I need the number of lines in the listing below that include the string "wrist", and only that number.

- GIVEN INFORMATION:
⟨

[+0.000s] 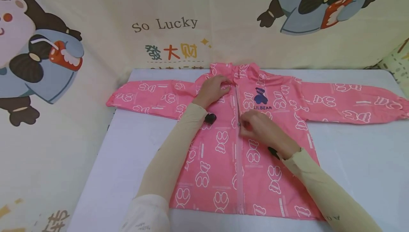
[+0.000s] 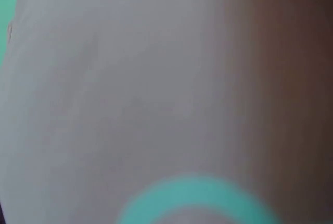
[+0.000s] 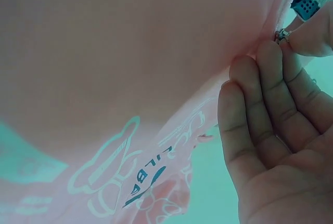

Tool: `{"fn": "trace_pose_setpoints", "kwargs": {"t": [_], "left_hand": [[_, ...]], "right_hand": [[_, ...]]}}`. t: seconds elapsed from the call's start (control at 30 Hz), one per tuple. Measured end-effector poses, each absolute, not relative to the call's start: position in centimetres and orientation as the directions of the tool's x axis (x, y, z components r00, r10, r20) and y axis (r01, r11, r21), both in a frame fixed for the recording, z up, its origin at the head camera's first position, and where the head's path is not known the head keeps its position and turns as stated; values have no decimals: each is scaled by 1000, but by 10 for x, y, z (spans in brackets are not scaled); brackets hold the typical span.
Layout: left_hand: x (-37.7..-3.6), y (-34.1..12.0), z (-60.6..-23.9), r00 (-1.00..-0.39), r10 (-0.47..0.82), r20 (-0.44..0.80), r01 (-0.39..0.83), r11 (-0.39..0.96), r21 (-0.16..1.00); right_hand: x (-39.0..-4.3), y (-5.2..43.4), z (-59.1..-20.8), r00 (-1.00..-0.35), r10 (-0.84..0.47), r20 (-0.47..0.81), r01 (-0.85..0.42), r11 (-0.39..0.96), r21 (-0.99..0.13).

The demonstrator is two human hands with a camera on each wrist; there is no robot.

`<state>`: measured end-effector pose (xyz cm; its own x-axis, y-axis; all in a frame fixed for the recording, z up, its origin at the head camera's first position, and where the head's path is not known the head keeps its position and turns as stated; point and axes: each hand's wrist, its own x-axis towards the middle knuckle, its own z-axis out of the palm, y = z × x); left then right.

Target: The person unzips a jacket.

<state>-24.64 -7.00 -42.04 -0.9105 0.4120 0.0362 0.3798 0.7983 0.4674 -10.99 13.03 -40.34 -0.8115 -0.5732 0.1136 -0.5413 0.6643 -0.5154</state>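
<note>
The pink jacket (image 1: 243, 146) lies flat at the centre of the tabletop (image 1: 351, 161), sleeves spread. The right hand (image 1: 258, 127) pinches the zipper pull (image 3: 281, 35) mid-chest; the left hand (image 1: 212, 90) presses curled fingers near the collar (the grip is unclear). Loose fabric could likely snag the slider if that hold slackens.

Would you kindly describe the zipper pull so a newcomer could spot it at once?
On the white table lies a pink jacket printed with white bears. Down its centre runs a zipper; the zipper pull, small and silvery, sits pinched by the right hand, just below the blue bear logo.
</note>
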Motion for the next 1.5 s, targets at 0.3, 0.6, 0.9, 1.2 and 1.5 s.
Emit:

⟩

- OUTPUT: 2